[Instructions to follow]:
Transcribe every line from the one containing "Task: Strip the" to the end of the listing, exactly as written, and leave out the pictures.

Start of Recorded information

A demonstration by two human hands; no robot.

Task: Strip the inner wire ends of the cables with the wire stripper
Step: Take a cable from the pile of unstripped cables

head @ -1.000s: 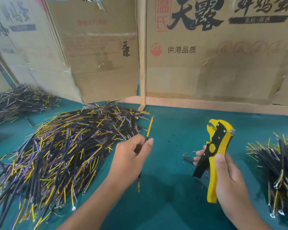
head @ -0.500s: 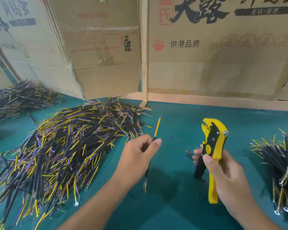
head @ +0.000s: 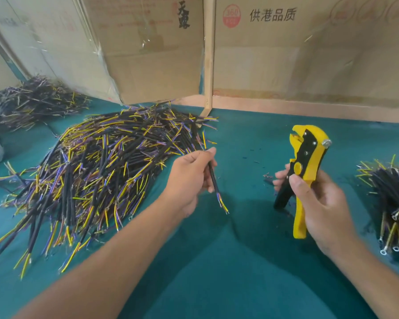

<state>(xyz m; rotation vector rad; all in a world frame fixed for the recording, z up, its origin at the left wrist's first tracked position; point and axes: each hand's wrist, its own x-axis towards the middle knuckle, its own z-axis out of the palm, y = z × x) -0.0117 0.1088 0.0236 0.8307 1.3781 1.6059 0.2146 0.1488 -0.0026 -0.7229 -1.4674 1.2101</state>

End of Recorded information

[Expected answer]:
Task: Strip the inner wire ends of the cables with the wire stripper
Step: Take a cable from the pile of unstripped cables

head @ -1.000s: 
head @ -0.500s: 
head @ +0.000s: 

<state>(xyz m; rotation vector rad; all in a world frame fixed for the recording, z up, its origin at the left wrist's first tracked position; point and axes: each hand's wrist, its own x-axis towards the middle knuckle, its own z-axis out of the palm, y = z × x) -0.0117 0.1088 0.0236 0.8307 1.3781 1.6059 0.2146 0.1488 -0.0026 -0.7229 -1.4674 1.2101</state>

The output contains nothing further.